City Market Building, Inc., a corporation, brings certiorari to review a certain order of the Circuit Court of Hillsborough County refusing to dissolve a temporary injunction.
R.E. Hewlett and wife were the owners of a market building in Tampa, Florida, containing a large number of stalls which were rented to various tenants for marketing meats, vegetables, groceries, and other like products. The owners rented one of the stalls to Joe T. Giglio and Herbert C. Talley to be used as a meat market "for a term of three years beginning August 4, 1944" for a stated rental of $45.00 a week payable in advance. On December 12, 1944, Hewlett and wife sold the building to City Market Building, Inc. who took title to the property subject to the lease. Since the acquisition of title by City Market Building, Inc. the tenants have attorned *Page 761 
to the new owner, and at the time of the institution of this suit in the court below had performed all conditions required under their lease to be performed by them and were in position to and desired to continue performance as lessees.
The lease under which Giglio and Talley held possession contained the clause: "It is mutually agreed and covenanted that the Lessees may terminate this lease at any time upon giving seven (7) days' written notice to the Lessors of their intention so to do." On the night of April 1, 1946, while the lease was in full force and effect and the tenants were in possession, City Market Building, Inc. placed a wall or barricade around the meat market stall, thereby making the stall invisible from any part of the market except at the entrance thereof, as a result of which the tenants' business was virtually ruined. On April 1, 1946, the tenants notified the owner to remove the barricade, which was not done. On April 3, 1946, the owner served written notice upon the tenants that after a lapse of seven days from the date of said notice it would consider said lease as terminated. Giglio and Talley, the lessees, thereupon instituted a suit for injunctive relief, in the Circuit Court of Hillsborough County, and procured an order temporarily restraining the owner from interfering with the lease and directing the owner to remove the barricade from the leased premises.

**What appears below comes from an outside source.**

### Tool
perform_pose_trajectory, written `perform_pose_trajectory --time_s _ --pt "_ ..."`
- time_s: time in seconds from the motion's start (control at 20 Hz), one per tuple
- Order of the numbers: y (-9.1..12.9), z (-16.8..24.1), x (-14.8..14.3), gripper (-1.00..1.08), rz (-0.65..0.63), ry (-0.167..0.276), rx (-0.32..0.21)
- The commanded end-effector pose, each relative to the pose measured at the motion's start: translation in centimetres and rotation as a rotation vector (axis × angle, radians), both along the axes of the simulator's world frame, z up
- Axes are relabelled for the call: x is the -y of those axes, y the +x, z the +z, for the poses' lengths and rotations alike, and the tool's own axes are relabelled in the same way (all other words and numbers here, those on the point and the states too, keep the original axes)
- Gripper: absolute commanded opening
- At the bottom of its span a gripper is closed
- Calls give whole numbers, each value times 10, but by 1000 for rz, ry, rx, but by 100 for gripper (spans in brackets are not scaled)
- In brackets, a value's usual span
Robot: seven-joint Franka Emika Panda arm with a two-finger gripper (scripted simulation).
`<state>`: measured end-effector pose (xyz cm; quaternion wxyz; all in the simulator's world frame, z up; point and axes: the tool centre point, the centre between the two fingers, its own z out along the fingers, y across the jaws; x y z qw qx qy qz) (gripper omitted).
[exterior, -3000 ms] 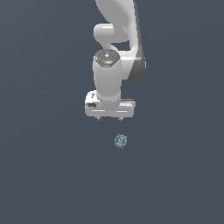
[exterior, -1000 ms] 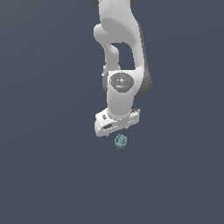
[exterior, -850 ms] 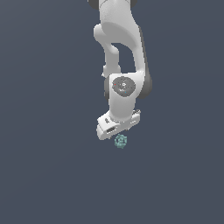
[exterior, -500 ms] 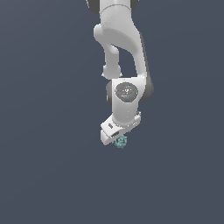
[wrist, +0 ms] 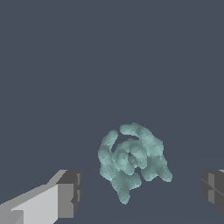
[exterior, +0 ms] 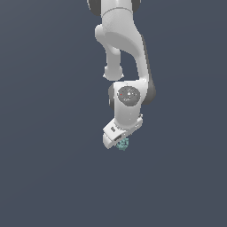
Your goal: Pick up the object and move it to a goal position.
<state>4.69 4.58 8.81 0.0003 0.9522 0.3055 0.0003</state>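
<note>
With the white robot gripper [wrist: 139, 192] spread wide around the small teal-green knobbly lump [wrist: 131, 159], an off-centre closure could nudge its bumpy surface sideways and lose it.

Glossy white arm [exterior: 126, 48] of rounded segments; grey disc cap at the wrist joint; tool [exterior: 119, 141] with dark-grey fingertips [wrist: 70, 192].

light: even, soft, flat | shadows: no cast shadows, only mild shading on the white arm [exterior: 126, 48] | glare: faint sheen on arm shells | sharpness: exterior view slightly soft, wrist view crisp, blocky render edges | distortion: not evident
</note>
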Motion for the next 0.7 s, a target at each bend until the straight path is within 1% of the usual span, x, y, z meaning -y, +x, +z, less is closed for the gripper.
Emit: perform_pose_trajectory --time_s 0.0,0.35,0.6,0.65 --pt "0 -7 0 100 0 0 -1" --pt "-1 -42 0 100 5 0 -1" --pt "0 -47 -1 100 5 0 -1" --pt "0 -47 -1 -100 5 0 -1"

On April 22, 1946, more than seven days after the written notice had been given by the owner to Giglio and Talley and after the time stated in said lease for the same to terminate, the owner filed a motion to dissolve the temporary injunction. The motion was denied and the owner comes here by interlocutory certiorari, asking this court to review the order. The ultimate question for decision is a follows: Does the fact that the lease is terminable only at the option of the lessees render the lease objectionable for lack of mutuality and prevent the party in whose favor the option for termination exists from enjoining the breach of the lease, where a proper case is otherwise made out for injunctive relief?
We think that the question must be answered in the negative, on the authority of Thompson v. Shell Petroleum Corporation,130 Fla. 652. 178 So. 413. There it was held that *Page 762 
where the lease was not unfair and was actually kept alive by the lessee's continued performance, the fact that it was terminable at the option only of the lessee did not of itself render the lease objectionable for lack of mutuality of remedy, or prevent the party in whose favor the option existed from enjoining a breach of its terms, where a proper case was otherwise made out for equitable relief by injunction.
The petitioner cites as controlling the case of Shell Oil Company v. Shaw, 141 Fla. 745, 194 So. 327, but we do not find it so.
It is ordered that the petition for certiorari be denied.
CHAPMAN, C. J., TERRELL, BROWN, BUFORD and ADAMS, JJ., concur.
THOMAS, J., agrees to conclusion.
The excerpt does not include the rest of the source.